= Problem description =
For the material below, output exactly the span from the line with "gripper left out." to the line with "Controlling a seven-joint", including both, and nothing besides.

= Dataset =
....
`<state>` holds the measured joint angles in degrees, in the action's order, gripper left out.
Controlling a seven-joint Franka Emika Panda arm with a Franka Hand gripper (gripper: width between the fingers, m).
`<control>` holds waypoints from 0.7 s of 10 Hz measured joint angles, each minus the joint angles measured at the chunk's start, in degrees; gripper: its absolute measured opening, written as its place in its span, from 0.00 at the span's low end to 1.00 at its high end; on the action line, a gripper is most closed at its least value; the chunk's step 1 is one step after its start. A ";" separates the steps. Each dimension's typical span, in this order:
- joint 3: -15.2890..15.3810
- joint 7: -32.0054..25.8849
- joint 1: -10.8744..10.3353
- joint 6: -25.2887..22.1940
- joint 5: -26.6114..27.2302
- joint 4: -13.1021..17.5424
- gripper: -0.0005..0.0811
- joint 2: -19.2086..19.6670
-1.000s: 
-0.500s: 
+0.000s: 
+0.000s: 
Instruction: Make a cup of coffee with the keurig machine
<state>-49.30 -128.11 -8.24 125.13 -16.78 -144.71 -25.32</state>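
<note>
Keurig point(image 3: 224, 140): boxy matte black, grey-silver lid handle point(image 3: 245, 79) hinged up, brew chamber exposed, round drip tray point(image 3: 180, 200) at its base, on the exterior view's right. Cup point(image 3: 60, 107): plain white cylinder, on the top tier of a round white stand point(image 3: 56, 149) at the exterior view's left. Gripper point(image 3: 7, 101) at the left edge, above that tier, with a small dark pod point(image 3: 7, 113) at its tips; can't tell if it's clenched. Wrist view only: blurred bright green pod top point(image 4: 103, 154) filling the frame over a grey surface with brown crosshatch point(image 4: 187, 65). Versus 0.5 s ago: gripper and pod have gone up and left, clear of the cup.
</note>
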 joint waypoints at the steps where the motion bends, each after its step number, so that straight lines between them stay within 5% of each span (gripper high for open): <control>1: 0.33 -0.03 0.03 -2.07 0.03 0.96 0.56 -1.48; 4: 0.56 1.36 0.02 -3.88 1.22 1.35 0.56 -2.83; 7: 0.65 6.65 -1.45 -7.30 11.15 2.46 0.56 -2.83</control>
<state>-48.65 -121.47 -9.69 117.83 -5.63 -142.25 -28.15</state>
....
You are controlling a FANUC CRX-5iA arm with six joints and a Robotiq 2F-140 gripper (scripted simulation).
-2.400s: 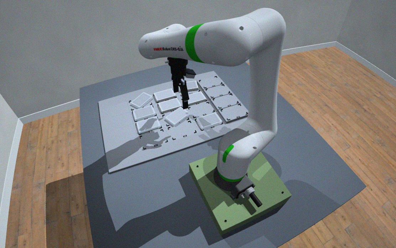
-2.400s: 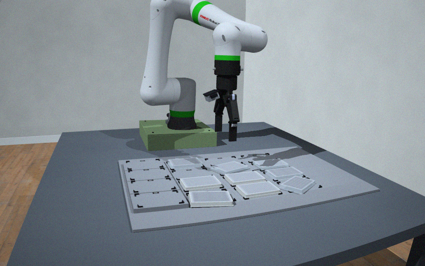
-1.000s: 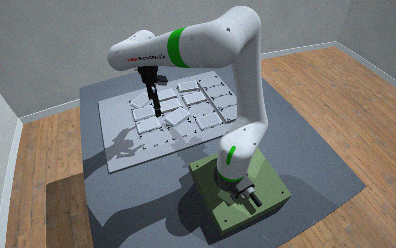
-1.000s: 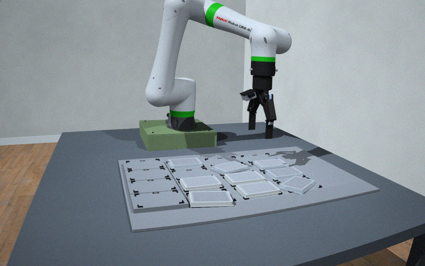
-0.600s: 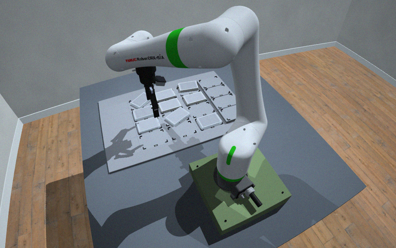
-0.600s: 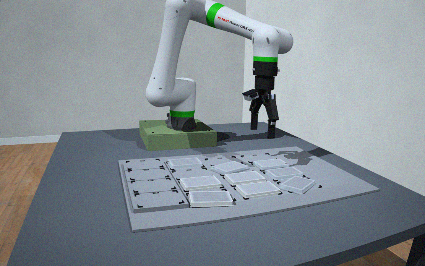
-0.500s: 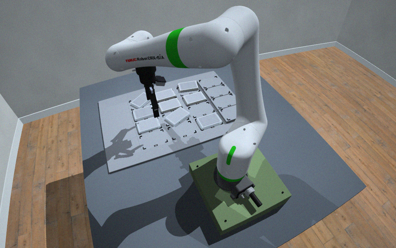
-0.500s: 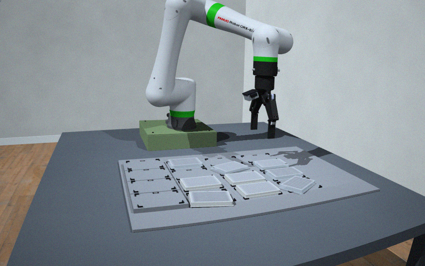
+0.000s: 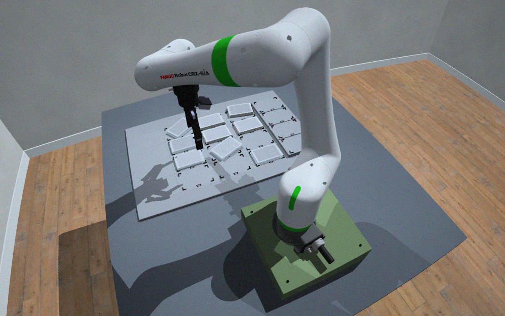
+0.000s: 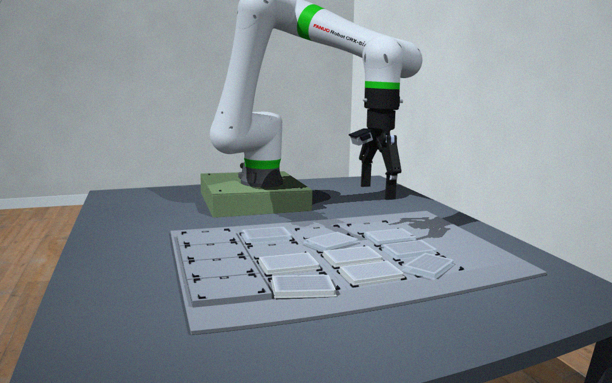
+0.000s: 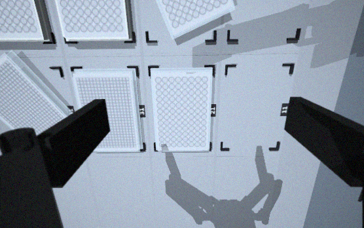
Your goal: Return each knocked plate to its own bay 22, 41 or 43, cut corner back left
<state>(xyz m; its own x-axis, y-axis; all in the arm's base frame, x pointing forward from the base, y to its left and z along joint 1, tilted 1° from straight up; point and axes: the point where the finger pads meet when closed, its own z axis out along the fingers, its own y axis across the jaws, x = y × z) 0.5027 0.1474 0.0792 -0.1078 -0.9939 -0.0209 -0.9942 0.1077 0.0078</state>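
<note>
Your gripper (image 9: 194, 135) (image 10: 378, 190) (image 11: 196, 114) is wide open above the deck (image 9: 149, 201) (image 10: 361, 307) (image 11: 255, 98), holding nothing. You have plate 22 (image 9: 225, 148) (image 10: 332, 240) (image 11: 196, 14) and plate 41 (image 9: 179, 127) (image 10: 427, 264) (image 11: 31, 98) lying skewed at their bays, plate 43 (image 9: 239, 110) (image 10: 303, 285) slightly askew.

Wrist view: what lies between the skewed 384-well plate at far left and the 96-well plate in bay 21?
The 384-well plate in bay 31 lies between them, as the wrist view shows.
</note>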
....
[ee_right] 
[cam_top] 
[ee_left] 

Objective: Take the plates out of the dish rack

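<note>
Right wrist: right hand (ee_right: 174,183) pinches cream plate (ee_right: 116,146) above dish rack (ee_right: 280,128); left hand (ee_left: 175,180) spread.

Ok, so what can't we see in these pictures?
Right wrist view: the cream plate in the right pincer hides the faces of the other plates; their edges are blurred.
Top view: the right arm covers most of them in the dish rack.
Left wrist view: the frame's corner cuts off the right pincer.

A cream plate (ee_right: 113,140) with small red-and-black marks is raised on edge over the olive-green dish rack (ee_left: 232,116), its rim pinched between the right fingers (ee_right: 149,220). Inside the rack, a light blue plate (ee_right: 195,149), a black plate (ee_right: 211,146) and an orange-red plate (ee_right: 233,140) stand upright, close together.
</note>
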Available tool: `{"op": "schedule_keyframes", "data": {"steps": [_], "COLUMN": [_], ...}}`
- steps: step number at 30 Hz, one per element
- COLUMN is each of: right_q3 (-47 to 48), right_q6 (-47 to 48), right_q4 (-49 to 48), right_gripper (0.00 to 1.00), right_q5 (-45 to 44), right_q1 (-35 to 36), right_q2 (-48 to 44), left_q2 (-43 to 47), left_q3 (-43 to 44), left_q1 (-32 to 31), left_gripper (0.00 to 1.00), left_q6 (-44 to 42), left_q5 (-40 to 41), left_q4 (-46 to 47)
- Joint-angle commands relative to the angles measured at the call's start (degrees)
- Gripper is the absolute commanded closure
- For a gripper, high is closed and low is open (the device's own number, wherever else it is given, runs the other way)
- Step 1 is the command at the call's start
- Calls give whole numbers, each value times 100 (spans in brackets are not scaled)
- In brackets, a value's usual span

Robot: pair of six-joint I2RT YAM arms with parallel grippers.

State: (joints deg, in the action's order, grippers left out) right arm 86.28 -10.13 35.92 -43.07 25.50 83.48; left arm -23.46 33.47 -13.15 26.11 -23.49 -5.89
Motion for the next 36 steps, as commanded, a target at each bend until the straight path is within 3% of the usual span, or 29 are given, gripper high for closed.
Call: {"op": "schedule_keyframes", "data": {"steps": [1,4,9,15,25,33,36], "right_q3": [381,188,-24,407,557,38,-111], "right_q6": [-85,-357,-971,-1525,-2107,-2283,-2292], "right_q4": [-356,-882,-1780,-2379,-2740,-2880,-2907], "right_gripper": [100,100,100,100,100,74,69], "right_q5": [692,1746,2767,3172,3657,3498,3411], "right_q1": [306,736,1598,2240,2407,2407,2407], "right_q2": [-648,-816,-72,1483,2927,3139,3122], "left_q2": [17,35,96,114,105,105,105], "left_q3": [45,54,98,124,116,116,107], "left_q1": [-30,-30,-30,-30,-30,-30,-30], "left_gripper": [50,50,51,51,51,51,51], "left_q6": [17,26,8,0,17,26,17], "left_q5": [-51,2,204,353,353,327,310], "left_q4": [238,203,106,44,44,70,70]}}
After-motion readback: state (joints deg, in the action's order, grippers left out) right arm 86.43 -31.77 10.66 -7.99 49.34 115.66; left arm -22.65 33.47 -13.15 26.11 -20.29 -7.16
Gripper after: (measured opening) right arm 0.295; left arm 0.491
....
= Solution to the exercise =
`<state>` holds the measured joint angles in degrees, in the action's order, gripper left out.
Controlling a seven-joint Franka Emika Panda arm with a Franka Hand gripper (gripper: width between the fingers, m).

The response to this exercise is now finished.